En prenant la direction de l'appréciation de nos capacités personnelles, il est curieux de constater que la peur s'affaiblit, s'amoindrissant donc avec la diminution de la rivalité. À ce sujet, une faute de français se répand malheureusement tous azimuts à la vitesse grand V : " Être en capacité ". Cette erreur grammaticale présente le désavantage de balayer une évidence : chaque individu " a " un quantum de capacités qui lui sont propres. Par voie de conséquence, ne plus redouter demain demande d'identifier ce que nous sommes pour quitter le vêtement d'un être auréolé d'une pseudo-chance ! Notons que cette superbe aventure commence ici et maintenant. Des voix pourraient s'élever avec l'expression dorénavant consacrée : " Paroles, paroles... ". Pourtant, qui n'a jamais essayé de copier, même approximativement, des artistes glorifiés, sans réaliser que l'inconscient ne se prive pas alors de reproduire le côté sombre de la vedette : il n'a pas d'autre choix pour tenter de nous faire comprendre que cette vision déformée du destin de ces " élus " connaît également ses zones d'ombre. Une amie médecin m'a raconté qu'un de ses patients fan (fou ?) de Johnny Hallyday, au point d'envisager de lui ressembler par tous les moyens, avait déclaré un cancer quelques semaines après que le chanteur se soit retrouvé entre la vie et la mort... La peur n'est en fait que l'illusion que notre incarnation est pitoyable. Le problème, c'est que cette inquiétude finit par nous donner raison si nous n'y prenons garde, légitimant cette sensation désastreuse : " Depuis que je suis née, les mauvais esprits ne me lâchent pas ", assure Sophie à sa psychanalyste qui découvre, au fil des séances, que cette jeune femme adorable et intelligente ne vit que par procuration, parlant de sa mère, avocate disparue tragiquement dans un accident de voiture quand elle était petite fille, comme d'une sainte. L'analysante " s'autodévalorise " sans répit, malgré des études bien menées et un professorat d'anglais en poche, croyant en plus qu'elle " se conduit " très mal dans la vie...
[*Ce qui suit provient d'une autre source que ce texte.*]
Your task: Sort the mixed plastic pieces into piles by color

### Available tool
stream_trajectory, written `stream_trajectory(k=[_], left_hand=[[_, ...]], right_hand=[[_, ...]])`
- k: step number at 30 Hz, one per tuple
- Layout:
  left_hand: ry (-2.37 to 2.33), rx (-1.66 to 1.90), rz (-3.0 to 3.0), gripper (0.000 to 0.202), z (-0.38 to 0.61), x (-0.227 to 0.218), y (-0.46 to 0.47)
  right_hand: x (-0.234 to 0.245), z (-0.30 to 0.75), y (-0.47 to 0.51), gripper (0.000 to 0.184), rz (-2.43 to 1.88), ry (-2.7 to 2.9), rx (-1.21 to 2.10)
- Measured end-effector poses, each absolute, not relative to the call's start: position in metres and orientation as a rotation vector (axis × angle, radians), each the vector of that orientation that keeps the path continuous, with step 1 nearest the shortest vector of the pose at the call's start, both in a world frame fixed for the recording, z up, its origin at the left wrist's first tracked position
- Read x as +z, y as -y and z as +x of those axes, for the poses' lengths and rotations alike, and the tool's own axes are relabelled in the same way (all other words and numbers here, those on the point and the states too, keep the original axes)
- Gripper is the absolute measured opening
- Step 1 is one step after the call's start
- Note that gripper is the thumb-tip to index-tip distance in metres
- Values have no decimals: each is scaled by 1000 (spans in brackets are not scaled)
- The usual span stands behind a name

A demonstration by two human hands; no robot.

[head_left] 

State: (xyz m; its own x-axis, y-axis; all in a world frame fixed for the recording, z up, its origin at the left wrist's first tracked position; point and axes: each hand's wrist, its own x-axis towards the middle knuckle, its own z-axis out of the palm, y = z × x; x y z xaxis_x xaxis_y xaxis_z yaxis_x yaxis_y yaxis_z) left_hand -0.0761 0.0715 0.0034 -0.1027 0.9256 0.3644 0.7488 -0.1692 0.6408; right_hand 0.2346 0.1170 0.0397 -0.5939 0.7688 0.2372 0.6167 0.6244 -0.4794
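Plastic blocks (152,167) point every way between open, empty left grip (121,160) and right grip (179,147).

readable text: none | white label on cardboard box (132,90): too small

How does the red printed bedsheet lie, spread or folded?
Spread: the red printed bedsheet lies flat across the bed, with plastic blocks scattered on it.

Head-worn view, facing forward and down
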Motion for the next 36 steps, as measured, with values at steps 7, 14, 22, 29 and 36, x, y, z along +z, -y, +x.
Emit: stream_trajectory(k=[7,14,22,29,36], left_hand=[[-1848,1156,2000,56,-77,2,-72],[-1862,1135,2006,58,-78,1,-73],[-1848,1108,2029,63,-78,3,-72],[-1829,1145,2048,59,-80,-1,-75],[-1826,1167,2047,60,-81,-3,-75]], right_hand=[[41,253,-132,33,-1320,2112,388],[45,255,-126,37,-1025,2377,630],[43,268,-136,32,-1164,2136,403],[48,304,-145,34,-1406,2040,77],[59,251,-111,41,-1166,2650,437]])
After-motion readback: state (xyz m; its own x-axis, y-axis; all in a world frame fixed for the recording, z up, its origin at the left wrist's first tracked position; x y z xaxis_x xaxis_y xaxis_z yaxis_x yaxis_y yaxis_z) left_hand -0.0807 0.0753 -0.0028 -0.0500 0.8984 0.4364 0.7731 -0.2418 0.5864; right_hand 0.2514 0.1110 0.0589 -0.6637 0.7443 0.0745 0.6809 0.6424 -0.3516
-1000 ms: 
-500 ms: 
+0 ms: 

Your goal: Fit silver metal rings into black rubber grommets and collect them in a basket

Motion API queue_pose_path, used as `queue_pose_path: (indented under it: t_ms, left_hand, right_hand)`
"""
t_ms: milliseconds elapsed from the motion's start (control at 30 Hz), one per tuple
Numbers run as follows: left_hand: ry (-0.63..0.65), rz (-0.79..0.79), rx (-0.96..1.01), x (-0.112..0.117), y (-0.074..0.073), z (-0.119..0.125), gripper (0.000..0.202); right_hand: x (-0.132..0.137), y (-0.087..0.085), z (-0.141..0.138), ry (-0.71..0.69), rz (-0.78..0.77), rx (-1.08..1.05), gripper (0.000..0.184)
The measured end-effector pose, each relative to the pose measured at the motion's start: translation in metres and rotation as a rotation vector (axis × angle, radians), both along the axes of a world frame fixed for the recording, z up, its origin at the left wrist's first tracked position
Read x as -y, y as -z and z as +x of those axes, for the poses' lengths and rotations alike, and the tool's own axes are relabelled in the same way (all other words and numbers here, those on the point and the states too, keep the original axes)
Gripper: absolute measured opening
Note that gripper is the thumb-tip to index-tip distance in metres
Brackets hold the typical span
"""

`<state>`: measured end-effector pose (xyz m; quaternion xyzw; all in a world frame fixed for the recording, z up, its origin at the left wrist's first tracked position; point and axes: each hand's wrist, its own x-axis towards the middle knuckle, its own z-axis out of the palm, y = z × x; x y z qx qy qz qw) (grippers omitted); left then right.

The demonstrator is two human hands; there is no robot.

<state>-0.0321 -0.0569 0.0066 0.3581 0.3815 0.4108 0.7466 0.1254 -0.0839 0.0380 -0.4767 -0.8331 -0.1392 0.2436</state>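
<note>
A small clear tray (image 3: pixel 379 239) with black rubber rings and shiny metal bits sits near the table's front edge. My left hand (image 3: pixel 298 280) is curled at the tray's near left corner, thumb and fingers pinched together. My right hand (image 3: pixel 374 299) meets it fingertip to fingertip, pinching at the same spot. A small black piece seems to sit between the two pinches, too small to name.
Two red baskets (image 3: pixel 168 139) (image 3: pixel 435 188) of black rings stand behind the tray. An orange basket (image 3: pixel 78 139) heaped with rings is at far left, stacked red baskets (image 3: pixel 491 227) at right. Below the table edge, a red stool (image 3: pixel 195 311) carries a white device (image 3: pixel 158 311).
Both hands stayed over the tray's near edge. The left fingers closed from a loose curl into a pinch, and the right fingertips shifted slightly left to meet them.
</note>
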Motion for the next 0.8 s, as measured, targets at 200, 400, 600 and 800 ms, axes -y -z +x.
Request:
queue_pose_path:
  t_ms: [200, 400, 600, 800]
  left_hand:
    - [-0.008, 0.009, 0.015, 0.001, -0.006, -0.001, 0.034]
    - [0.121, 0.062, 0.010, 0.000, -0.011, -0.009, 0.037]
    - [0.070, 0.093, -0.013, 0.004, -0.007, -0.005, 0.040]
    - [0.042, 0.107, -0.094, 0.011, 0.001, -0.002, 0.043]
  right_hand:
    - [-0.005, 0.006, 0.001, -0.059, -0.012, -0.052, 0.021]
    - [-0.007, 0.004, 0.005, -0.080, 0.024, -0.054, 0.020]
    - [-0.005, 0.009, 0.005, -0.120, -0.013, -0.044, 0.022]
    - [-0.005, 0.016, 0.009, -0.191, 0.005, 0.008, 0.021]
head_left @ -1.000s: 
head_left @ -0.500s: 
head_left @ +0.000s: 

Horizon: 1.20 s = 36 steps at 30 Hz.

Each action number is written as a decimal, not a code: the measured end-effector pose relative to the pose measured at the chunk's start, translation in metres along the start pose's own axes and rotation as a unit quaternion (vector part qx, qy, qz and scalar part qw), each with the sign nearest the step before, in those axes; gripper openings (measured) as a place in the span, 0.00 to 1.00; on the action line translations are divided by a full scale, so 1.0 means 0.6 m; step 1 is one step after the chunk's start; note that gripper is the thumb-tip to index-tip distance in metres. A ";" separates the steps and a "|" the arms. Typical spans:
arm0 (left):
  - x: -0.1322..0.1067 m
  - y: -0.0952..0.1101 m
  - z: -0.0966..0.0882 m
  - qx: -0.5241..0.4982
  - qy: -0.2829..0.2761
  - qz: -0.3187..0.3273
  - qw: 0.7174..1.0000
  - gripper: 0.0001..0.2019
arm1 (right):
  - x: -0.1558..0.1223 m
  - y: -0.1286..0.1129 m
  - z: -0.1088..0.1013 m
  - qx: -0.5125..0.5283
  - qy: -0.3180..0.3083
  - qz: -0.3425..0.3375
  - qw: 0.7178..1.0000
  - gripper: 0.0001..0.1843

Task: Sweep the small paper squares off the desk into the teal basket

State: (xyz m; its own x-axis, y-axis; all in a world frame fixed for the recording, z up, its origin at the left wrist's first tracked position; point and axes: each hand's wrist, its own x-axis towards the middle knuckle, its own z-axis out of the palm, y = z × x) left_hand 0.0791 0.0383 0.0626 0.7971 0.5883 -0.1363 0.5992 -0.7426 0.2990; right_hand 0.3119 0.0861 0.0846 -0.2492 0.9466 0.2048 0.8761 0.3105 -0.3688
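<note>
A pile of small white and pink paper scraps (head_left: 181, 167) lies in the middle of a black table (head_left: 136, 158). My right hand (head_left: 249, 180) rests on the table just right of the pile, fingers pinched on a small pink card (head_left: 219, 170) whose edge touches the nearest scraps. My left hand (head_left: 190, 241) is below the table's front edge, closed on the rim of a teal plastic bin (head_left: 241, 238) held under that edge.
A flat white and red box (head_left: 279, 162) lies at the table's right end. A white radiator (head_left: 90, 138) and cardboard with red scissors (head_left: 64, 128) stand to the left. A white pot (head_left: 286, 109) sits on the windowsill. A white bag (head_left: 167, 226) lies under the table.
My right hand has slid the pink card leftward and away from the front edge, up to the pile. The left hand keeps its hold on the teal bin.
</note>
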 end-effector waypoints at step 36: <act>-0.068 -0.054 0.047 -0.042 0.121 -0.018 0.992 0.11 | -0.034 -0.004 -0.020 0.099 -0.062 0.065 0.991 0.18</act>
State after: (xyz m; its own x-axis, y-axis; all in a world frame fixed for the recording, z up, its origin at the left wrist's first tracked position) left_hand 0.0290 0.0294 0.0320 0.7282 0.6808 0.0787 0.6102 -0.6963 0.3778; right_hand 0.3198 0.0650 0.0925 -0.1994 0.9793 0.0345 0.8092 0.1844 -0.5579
Fantasmer pouvoir décalquer les attributs positifs de l'être qui fascine finit par réduire et engloutir, les confusions identitaires ne produisant que des efforts vains, privés de satisfaction. " Envier le bonheur d'autrui, c'est folie ", disait André Gide, qui ajoutait : " On ne saurait pas s'en servir car le bonheur ne se veut pas tout fait mais sur-mesure "... Arrêtons alors de nous exiler car de soi nous avons pleinement besoin pour chasser nos démons de pacotille, refoulés à souhaits, ceux-là mêmes qui nous empêchent de voir que le soleil brille pour tout le monde.